Crisi culturale a Josefstadt: Föttinger fa accuse gravi!
Josefstadt: I conflitti attorno al regista Föttinger, le accuse della FPÖ e il futuro del teatro sono al centro delle discussioni attuali.

Crisi culturale a Josefstadt: Föttinger fa accuse gravi!
Al teatro Josephstadt la situazione bolle: il direttore Herbert Föttinger è sotto pressione dopo le accuse di abuso di potere. Mentre attende la risposta del ministro della Cultura Andreas Babler, che finora non si è concretizzata, l'interesse pubblico per la questione sembra ininterrotto. Profil descrive che Föttinger ha già chiesto quattro volte un colloquio con Babler, ma senza successo. Lui invece aveva subito appuntamento con Blümel, ma l'appuntamento si rivelò infruttuoso.
Föttinger, che ha plasmato il teatro per 20 anni, considera l'attuale governo poco interessante e critica la mancanza di personalità appassionate con una chiara linea politica. Voleva persino invitare il leader dell'FPÖ Herbert Kickl alla sua mensa per discutere della questione dei rifugiati, ma Kickl ha aspettato e non è venuto.
Abuso di potere al centro dell'attenzione
Le accuse discusse nello “Standard” hanno scosso il teatro. Föttinger viene invitato a dimettersi dall'FPÖ e descrive la notizia come diffamazione. Non ha ancora ricevuto alcuna risposta alle sue domande da parte dei denuncianti. Esprime preoccupazione sul fatto che le dichiarazioni giurate e il parere legale sottostante siano effettivamente affidabili. Anche a Vienna si parla sempre più di abuso di potere nelle imprese culturali, come riporta tfmlog. Qui si parla di attacchi verbali e fisici, di un'atmosfera lavorativa tossica e di discriminazione nei teatri di lingua tedesca.
Per gli artisti teatrali e cinematografici colpiti che denunciano abusi di potere, questo argomento è tutt’altro che nuovo. Thomas Schmidt ha già dimostrato nel suo studio del 2019 “Potere e struttura nel teatro” che gli incidenti non possono essere liquidati come casi isolati. La struttura gerarchica di molti teatri, sia cittadini che statali, incoraggia questo abuso.
Un addio turbolento
Lo stesso Föttinger vorrebbe sfruttare i suoi ultimi mesi da direttore per creare una transizione degna. Nonostante le difficoltà incontrate durante il suo mandato, considera un sollievo la sua decisione di dimettersi all'età di 65 anni. Durante il suo periodo attivo non solo rinnovò due case, ma cambiò anche significativamente il programma e trasformò il teatro in un teatro di prima qualità. Tuttavia è deplorevole che 18 membri dell'ensemble, tra cui volti noti come Marianne Nentwich e sua moglie Sandra Cervik, non ricevano una proroga del contratto. Per Föttinger questo è un comportamento poco dignitoso.

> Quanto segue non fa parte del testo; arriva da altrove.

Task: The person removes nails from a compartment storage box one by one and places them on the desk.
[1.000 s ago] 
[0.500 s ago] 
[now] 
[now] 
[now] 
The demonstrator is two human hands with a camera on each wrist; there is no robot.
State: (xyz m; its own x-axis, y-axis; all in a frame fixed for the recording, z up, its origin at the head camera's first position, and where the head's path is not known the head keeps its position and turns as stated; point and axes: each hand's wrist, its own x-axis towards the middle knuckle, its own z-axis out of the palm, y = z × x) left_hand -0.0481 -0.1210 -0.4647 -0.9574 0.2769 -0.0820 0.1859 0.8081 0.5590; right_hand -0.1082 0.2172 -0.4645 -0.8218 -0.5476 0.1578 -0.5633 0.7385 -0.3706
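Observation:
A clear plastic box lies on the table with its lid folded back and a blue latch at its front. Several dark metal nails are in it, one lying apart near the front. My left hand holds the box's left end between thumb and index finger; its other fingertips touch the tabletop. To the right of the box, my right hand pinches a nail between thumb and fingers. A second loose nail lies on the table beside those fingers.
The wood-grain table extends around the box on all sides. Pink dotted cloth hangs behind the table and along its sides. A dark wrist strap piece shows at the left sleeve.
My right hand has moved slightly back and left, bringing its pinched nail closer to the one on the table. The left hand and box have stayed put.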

Esprime la sua fiducia nella nuova direttrice Marie Rötzer e le augura buona fortuna per le sfide future. Tuttavia, la sua decisione finale come direttore, presa dal consiglio di sorveglianza, mostra chiaramente che il futuro del teatro avrà nuove circostanze. Ciò avviene anche nel contesto dell’intensificarsi del dibattito sui rapporti di potere nel settore culturale.
Un documentario illuminante intitolato “Contro il silenzio – Abuso di potere nel teatro e nel cinema”, creato da Kira Gantner e Zita Zengerling, uscirà nel 2024 e potrebbe far luce ulteriormente su queste questioni cruciali. Di grande rilevanza è anche il tema affrontato dagli studenti del corso “Potere e abuso nel teatro istituzionalizzato”. Nei loro progetti esaminano vari aspetti di questo complesso problema.
Gli attuali sviluppi sociali rendono chiaro che è giunto il momento di affrontare apertamente questi problemi e di chiedere cambiamenti sostenibili.